Is surface cleaning still necessary to kill the COVID virus?

Problem Solvers

DENVER (KDVR) — 2020 has been the year of disinfectant wipes and endless cleaning as people tried to prevent the spread of coronavirus.

Looking forward to next year, many people are wondering if that is necessary.

Dr. Michelle Barron, the senior medical director of infection prevention at UCHealth, says surface cleaning has plenty of health benefits, but the primary transmission of the coronavirus is droplets in the air.

“When you are in proximity to (infectious) individuals and you are not wearing a mask, that’s the most likely way you are going to actually acquire this. There’s probably still some component of surface contamination, but not to the extent that I think they were concerned about early on,” Dr. Barron said.

Disinfecting high-touch areas is a good habit, she says, but, “…to the extent where people were taking their boxes and leaving them in the garage, and then pouring bleach on them, that’s probably no longer a thing that’s necessary, or probably was ever necessary,” Dr. Barron said.

“There’s not data to support wiping down everything,” said Sydney Henderson, an infection preventionist at Presbyterian St. Lukes Medical Center in Denver.

But Henderson hopes that people will continue to wash their hands and wipe down high-touch areas like cell phones, door handles and keyboards.

“You can stop wiping down your groceries, wiping down packages that you receive in the mail.
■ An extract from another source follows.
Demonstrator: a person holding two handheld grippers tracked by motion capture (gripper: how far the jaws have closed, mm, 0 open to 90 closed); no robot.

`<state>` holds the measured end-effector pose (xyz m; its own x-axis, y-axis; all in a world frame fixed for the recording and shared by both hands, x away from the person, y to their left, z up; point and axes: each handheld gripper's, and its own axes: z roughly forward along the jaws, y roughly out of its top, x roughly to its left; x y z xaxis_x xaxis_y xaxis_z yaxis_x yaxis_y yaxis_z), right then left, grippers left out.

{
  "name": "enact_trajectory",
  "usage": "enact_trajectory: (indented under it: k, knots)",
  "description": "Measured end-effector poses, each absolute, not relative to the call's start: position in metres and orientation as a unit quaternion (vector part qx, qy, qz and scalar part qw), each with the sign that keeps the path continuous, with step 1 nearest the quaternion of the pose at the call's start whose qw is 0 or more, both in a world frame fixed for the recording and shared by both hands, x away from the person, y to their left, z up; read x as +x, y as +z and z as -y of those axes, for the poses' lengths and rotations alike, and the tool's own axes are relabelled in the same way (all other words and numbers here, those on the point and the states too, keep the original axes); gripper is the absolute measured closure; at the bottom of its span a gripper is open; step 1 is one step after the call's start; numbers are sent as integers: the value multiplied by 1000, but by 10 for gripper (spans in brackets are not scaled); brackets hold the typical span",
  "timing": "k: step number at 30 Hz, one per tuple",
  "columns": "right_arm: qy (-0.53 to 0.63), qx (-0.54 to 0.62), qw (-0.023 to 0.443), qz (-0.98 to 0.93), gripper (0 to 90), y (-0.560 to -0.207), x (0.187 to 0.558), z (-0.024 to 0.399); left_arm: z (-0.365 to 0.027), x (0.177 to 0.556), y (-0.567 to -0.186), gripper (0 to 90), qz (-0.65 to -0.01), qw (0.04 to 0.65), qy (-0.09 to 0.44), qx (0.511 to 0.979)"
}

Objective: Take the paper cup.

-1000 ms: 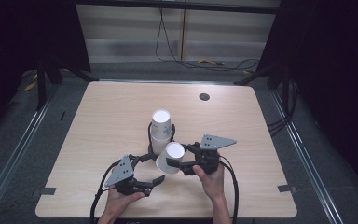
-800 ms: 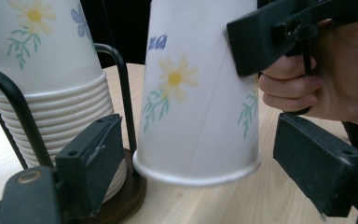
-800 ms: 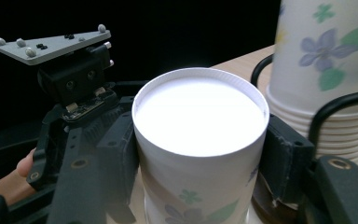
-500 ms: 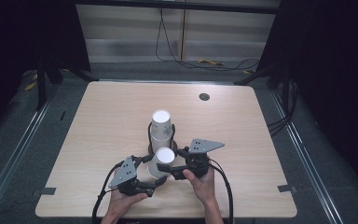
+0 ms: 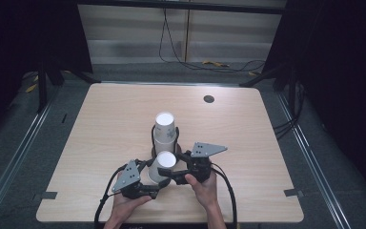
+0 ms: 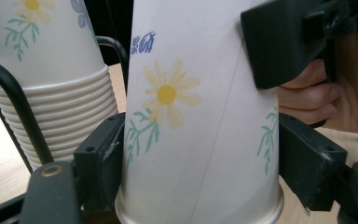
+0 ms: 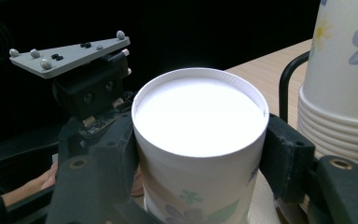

But please do not stop wearing your mask. Do not stop socially distancing. Do not stop avoiding crowds, and do not stop washing your hands and disinfecting high-touch surfaces,” Henderson said.

“Just because the virus might not necessarily be viable on surfaces for very long, there still is no such thing as zero risk,” she added.

Plus, these practices can help prevent other illnesses.